**Instructions for the task:** Could you copy every record below exactly as it is written?

Stored items

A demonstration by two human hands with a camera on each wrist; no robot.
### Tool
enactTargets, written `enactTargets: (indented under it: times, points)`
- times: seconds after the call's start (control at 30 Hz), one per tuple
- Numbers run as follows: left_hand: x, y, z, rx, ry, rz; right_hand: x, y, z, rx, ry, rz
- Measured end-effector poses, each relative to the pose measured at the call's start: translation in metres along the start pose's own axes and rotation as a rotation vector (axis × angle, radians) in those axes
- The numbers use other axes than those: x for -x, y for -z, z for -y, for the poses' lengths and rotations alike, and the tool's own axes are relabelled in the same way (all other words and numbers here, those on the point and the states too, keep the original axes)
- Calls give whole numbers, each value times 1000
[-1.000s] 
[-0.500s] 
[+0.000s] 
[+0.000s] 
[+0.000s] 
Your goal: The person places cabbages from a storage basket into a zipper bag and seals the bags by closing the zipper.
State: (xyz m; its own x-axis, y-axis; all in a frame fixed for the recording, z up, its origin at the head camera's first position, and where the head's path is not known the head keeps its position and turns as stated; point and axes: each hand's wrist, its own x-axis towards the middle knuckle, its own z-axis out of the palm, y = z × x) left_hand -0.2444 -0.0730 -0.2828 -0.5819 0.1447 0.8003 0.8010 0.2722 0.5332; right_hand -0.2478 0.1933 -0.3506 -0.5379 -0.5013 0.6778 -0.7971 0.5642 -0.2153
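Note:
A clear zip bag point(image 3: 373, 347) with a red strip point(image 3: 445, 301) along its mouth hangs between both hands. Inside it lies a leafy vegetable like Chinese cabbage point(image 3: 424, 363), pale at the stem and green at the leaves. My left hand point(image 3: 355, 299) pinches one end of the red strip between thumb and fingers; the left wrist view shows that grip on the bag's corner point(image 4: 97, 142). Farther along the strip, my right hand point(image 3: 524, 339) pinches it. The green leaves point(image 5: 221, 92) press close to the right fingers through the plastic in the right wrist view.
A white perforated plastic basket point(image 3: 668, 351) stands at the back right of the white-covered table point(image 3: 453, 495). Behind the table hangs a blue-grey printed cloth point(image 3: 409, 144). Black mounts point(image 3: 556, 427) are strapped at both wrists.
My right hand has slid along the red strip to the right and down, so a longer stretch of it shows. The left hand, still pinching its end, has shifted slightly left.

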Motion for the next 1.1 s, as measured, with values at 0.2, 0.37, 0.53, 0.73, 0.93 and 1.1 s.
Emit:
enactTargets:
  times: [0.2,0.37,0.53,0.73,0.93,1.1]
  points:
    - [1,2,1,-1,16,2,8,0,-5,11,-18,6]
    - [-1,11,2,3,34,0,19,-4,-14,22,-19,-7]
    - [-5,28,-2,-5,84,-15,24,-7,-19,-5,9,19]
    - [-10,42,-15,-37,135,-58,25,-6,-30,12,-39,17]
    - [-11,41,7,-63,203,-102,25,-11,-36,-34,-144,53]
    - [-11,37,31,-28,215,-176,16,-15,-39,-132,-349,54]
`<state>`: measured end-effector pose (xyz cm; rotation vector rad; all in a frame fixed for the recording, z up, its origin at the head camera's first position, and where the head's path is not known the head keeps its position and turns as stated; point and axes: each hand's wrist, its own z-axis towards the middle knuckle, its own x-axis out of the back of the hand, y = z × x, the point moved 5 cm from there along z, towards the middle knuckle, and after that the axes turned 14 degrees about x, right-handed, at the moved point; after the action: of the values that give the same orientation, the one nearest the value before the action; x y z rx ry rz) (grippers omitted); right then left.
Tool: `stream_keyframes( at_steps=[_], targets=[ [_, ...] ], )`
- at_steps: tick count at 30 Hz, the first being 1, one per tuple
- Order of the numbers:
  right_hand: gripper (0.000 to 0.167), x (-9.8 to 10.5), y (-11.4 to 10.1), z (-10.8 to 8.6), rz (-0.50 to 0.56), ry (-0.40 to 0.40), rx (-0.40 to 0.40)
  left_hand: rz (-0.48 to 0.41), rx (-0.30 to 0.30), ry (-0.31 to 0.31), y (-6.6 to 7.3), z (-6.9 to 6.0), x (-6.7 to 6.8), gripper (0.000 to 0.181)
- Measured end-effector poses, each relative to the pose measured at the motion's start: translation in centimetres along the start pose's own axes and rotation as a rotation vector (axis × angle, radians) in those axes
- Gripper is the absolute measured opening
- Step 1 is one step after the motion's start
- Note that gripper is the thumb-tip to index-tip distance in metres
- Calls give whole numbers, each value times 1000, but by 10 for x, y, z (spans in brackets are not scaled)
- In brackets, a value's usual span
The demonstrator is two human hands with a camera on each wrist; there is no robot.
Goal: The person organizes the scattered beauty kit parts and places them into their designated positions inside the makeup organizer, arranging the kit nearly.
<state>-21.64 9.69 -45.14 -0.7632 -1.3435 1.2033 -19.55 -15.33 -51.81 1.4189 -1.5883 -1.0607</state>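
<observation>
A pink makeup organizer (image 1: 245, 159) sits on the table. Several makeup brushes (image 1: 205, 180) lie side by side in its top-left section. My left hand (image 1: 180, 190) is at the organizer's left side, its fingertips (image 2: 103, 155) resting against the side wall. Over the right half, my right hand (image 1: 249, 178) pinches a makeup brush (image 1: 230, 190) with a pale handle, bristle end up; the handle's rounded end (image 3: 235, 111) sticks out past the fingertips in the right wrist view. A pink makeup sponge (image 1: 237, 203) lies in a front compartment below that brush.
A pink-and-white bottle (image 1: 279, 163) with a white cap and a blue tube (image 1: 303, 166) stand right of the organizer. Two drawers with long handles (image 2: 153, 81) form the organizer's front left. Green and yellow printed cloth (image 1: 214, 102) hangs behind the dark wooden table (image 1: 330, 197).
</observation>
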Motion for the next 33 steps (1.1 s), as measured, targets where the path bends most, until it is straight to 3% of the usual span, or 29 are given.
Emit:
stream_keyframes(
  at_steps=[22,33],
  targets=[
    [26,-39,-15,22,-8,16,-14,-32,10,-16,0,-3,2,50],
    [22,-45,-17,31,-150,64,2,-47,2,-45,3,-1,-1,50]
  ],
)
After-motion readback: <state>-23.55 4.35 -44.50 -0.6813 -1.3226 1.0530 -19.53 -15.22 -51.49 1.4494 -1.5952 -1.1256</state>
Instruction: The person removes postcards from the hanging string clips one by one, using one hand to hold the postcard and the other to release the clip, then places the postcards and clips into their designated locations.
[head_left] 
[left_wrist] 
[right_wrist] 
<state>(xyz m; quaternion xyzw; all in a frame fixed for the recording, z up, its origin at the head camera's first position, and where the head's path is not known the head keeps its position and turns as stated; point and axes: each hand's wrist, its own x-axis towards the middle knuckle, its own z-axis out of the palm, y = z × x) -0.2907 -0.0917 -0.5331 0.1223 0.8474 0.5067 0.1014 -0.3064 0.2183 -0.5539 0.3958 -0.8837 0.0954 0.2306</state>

**Response:**
A demonstration by two human hands with a camera on each wrist; no robot.
### Tool
enactTargets, written `enactTargets: (indented under it: times, points)`
- times: seconds after the call's start (control at 30 Hz), one per tuple
- Numbers run as follows: left_hand: x, y, z, rx, ry, rz; right_hand: x, y, z, rx, ry, rz
- Measured end-effector poses, each relative to the pose measured at the call's start: translation in metres along the start pose's own axes and rotation as a rotation vector (axis × angle, radians) in those axes
- The numbers use other axes than those: x for -x, y for -z, z for -y, for the poses' lengths and rotations alike, and the tool's own axes are relabelled in the same way (all other words and numbers here, those on the point and the states too, keep the original axes)
- Calls give whole numbers, each value times 1000
[-1.000s] 
[-0.500s] 
[+0.000s] 
[+0.000s] 
[+0.000s] 
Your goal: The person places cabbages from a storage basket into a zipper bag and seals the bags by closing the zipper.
State: (xyz m; its own x-axis, y-axis; all in a frame fixed for the recording, z up, its origin at the head camera's first position, and where the head's path is not known the head keeps its position and turns as stated; point and axes: each hand's wrist, its own x-axis towards the middle knuckle, its own z-axis out of the palm, y = z × x) left_hand -0.2444 -0.0730 -0.2828 -0.5819 0.1447 0.8003 0.8010 0.2722 0.5332; right_hand -0.2478 0.1933 -0.3506 -0.5379 -0.5013 0.6778 -0.7971 0.5642 -0.2153
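Note:
A clear zip bag point(image 3: 373, 347) with a red strip point(image 3: 445, 301) along its mouth hangs between both hands. Inside it lies a leafy vegetable like Chinese cabbage point(image 3: 424, 363), pale at the stem and green at the leaves. My left hand point(image 3: 355, 299) pinches one end of the red strip between thumb and fingers; the left wrist view shows that grip on the bag's corner point(image 4: 97, 142). Farther along the strip, my right hand point(image 3: 524, 339) pinches it. The green leaves point(image 5: 221, 92) press close to the right fingers through the plastic in the right wrist view.
A white perforated plastic basket point(image 3: 668, 351) stands at the back right of the white-covered table point(image 3: 453, 495). Behind the table hangs a blue-grey printed cloth point(image 3: 409, 144). Black mounts point(image 3: 556, 427) are strapped at both wrists.
My right hand has slid along the red strip to the right and down, so a longer stretch of it shows. The left hand, still pinching its end, has shifted slightly left.
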
Motion for the next 1.1 s, as measured, with values at 0.2, 0.37, 0.53, 0.73, 0.93 and 1.1 s.
Emit:
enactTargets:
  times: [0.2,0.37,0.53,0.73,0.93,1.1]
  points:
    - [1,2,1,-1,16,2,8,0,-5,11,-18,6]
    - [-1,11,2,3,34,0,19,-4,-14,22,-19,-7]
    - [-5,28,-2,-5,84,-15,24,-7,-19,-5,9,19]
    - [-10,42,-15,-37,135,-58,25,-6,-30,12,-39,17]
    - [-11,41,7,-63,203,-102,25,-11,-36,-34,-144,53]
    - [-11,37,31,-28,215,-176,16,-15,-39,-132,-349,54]
`<state>`: measured end-effector pose (xyz cm; rotation vector rad; all in a frame fixed for the recording, z up, its origin at the head camera's first position, and where the head's path is not known the head keeps its position and turns as stated; point and axes: each hand's wrist, its own z-axis towards the middle knuckle, its own x-axis out of the back of the hand, y = z × x, the point moved 5 cm from there along z, towards the middle knuckle, and after that the axes turned 14 degrees about x, right-handed, at the moved point; after the action: of the values that give the same orientation, the one nearest the value before the action; x y z rx ry rz) (grippers omitted); right then left.
Tool: `stream_keyframes( at_steps=[_], targets=[ [_, ...] ], )`
- at_steps: tick count at 30 Hz, the first being 1, one per tuple
- Order of the numbers:
  right_hand: gripper (0.000 to 0.167), x (-9.8 to 10.5), y (-11.4 to 10.1), z (-10.8 to 8.6), rz (-0.50 to 0.56), ry (-0.40 to 0.40), rx (-0.40 to 0.40)
  left_hand: rz (-0.48 to 0.41), rx (-0.30 to 0.30), ry (-0.31 to 0.31), y (-6.6 to 7.3), z (-6.9 to 6.0), x (-6.7 to 6.8), gripper (0.000 to 0.181)
- Measured end-effector poses, each relative to the pose measured at the motion's start: translation in centimetres along the start pose's own axes and rotation as a rotation vector (axis × angle, radians) in those axes
- Gripper is the absolute measured opening
- Step 1 is one step after the motion's start
- Note that gripper is the thumb-tip to index-tip distance in metres
- Calls give whole numbers, each value times 1000, but by 10 for x, y, z (spans in brackets are not scaled)
- In brackets, a value's usual span
The demonstrator is two human hands with a camera on each wrist; there is no robot.
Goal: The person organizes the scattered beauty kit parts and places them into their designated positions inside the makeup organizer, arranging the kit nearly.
<state>-21.64 9.69 -45.14 -0.7632 -1.3435 1.2033 -19.55 -15.33 -51.81 1.4189 -1.5883 -1.0607</state>
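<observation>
A pink makeup organizer (image 1: 245, 159) sits on the table. Several makeup brushes (image 1: 205, 180) lie side by side in its top-left section. My left hand (image 1: 180, 190) is at the organizer's left side, its fingertips (image 2: 103, 155) resting against the side wall. Over the right half, my right hand (image 1: 249, 178) pinches a makeup brush (image 1: 230, 190) with a pale handle, bristle end up; the handle's rounded end (image 3: 235, 111) sticks out past the fingertips in the right wrist view. A pink makeup sponge (image 1: 237, 203) lies in a front compartment below that brush.
A pink-and-white bottle (image 1: 279, 163) with a white cap and a blue tube (image 1: 303, 166) stand right of the organizer. Two drawers with long handles (image 2: 153, 81) form the organizer's front left. Green and yellow printed cloth (image 1: 214, 102) hangs behind the dark wooden table (image 1: 330, 197).
</observation>
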Motion for the next 33 steps (1.1 s), as measured, targets where the path bends most, until it is straight to 3% of the usual span, or 29 are given.
Emit:
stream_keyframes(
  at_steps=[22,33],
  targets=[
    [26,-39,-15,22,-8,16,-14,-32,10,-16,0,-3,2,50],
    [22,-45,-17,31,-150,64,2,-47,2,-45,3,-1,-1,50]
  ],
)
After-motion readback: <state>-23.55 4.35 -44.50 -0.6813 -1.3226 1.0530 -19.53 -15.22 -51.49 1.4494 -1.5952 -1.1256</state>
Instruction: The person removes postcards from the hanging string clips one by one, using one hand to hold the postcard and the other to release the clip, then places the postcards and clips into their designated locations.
[head_left] 
[left_wrist] 
[right_wrist] 
<state>(xyz m; quaternion xyzw; all in a frame fixed for the recording, z up, its origin at the head camera's first position, and where the head's path is not known the head keeps its position and turns as stated; point and axes: each hand's wrist, its own x-axis towards the middle knuckle, its own z-axis out of the palm, y = z × x) -0.2907 -0.0917 -0.5331 0.1223 0.8474 0.5067 0.1014 -0.3064 0.2183 -0.5539 0.3958 -0.8837 0.0954 0.2306</state>

This response is done.